All of the output files produced by btw
and BayesTraits will reside in this directory. This is an important point, because any files existing in this directory can be overwritten if they have the same name as the files being produced by btw
or BayesTraits.
btw
comes with an example phylogeny and several data sets, which you can load into your R session after btw
is loaded.
data(primates)
Type ls()
into your R console to see the data files that were loaded. Some important formatting points about the data:
- Phylogenies must be of class
phylo
ormultiPhylo
- The first column of your data file must contain species names
- Species names must match exactly between the tree and data (but order doesn’t matter)
- You cannot have spaces in your species names
- Discrete characters should be represented with characters or factors (not integers!) between 0 and 9
- A discrete character/factor with more than 1 digit is interpreted as ambiguous (e.g., “01”), and indicates that the species is equally likely to be in state “0” or “1” (now you see why the discrete characters can’t be of class ‘integer’, because 01 would just be seen as 1)
- If testing for correlated evolution in discrete characters, use 0 and 1 as the character states
- The only valid way to represent missing data is with a “-“ character
Now let’s run some analyses.
Fitting models
In this updated version of btw
, you must list the desired BayesTraits commands in a character vector, in the correct order. The only exception is that you do not need to include the final “run” command. So, for example, to fit the Multistate model in maximum likelihood mode without any additional parameters, your vector of commands would simply be:
# commands to run multistate model ("1") in Maximum Likelihood mode ("1")
command_vec1 <- c("1", "1")
To run the analysis using the data files primate.discrete1
and primate.tree1
, you would pass these files as the first and second argument to the bayestraits
function, and then pass the command vector as the third argument.

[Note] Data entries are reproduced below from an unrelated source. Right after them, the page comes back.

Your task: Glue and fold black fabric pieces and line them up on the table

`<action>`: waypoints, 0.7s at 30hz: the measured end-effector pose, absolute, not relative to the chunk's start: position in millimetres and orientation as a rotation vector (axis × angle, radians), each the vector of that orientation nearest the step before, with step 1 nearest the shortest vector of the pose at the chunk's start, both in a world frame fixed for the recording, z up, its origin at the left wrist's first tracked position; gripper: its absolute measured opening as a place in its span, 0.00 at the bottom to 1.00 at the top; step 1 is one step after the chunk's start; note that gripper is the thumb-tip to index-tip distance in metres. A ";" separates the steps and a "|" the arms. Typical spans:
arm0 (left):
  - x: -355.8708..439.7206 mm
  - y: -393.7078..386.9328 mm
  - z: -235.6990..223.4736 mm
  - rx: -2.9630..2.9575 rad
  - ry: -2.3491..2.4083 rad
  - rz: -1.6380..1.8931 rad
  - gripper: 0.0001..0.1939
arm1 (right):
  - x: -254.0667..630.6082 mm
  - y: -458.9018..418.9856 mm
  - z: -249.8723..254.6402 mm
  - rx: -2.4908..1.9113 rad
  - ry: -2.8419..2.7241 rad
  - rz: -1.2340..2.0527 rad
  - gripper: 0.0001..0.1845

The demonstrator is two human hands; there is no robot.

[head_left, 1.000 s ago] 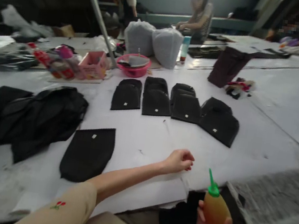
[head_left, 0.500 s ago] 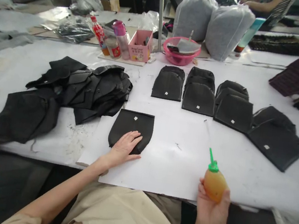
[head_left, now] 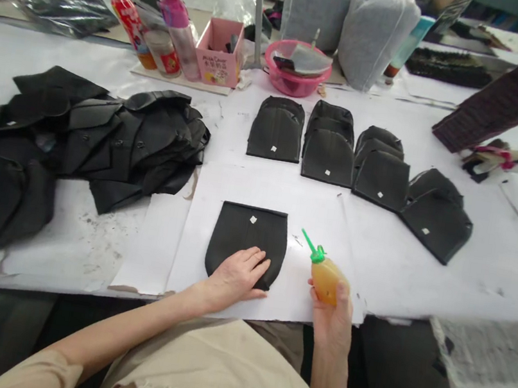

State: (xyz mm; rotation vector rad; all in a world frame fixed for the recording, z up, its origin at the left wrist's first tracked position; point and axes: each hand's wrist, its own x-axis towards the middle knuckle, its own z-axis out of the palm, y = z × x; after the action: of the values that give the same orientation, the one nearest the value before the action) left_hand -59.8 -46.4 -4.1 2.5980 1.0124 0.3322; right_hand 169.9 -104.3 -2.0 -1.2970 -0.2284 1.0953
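My left hand [head_left: 238,274] lies flat, fingers spread, on the near rounded end of a black pocket-shaped fabric piece [head_left: 248,234] that has a small white tag. The piece rests on a white paper sheet [head_left: 318,216] on the table. My right hand [head_left: 333,309] is closed around an orange squeeze bottle [head_left: 326,276] with a green pointed nozzle. The nozzle tilts up and left, just right of the fabric piece, not touching it.
Several matching black pieces [head_left: 327,155] lie in a row beyond the sheet. A heap of black fabric [head_left: 103,132] covers the left. At the back stand bottles [head_left: 131,22], a pink box [head_left: 219,52], a pink bowl [head_left: 300,77] and grey bags [head_left: 375,33]. A dark ribbed piece [head_left: 496,103] lies far right.
My left hand went from the bare table to lie on the black piece. My right hand brought the bottle left, close beside the piece. My view dropped down toward the table.
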 end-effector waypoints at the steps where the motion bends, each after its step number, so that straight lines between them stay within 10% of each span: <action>1: -53.8 -45.3 -0.8 2.643 0.960 0.323 0.31 | 169.8 -103.8 1.0 -1.311 -0.256 1.095 0.22; 6: -38.8 -7.0 12.1 2.779 0.980 0.279 0.23 | 176.5 -98.4 7.7 -1.380 -0.352 1.014 0.24; 14: -33.3 47.5 -13.3 2.819 0.902 0.123 0.46 | 189.1 -79.9 6.7 -1.632 -0.630 0.757 0.34; 21: -32.9 48.6 -12.6 2.763 0.909 0.114 0.47 | 193.1 -63.4 8.9 -1.780 -0.907 0.625 0.35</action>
State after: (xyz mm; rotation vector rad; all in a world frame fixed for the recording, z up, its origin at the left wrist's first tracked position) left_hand -32.9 48.6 -12.6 2.7631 0.9090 0.1144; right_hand 193.1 -63.4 8.9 -1.7799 -0.9066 0.6254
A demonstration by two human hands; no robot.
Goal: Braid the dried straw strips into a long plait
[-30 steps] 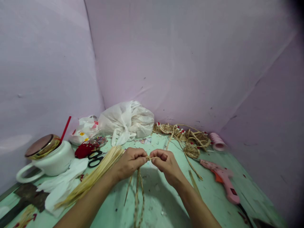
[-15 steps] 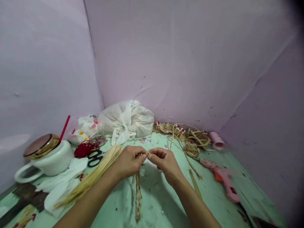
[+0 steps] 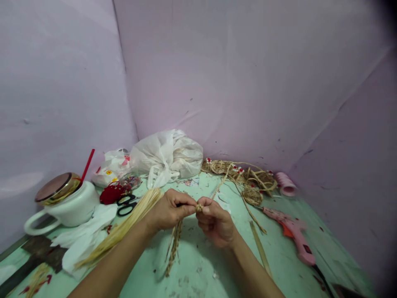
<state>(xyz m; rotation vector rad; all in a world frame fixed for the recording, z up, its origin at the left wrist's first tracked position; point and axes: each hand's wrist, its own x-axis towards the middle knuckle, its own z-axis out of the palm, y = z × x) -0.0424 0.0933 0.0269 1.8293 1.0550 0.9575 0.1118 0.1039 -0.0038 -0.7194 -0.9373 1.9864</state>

results_1 <- bayestraits(primate.discrete1, primate.tree1, command_vec1)
You can include any valid BayesTraits commands in the command vector, but avoid commands that specify names for the output files, since the naming of output files is handled within the bayestraits
function. If you specify file names for the BayesTraits output, it WILL screw things up because the bayestraits
function won’t be able to find those files to scan the results into R.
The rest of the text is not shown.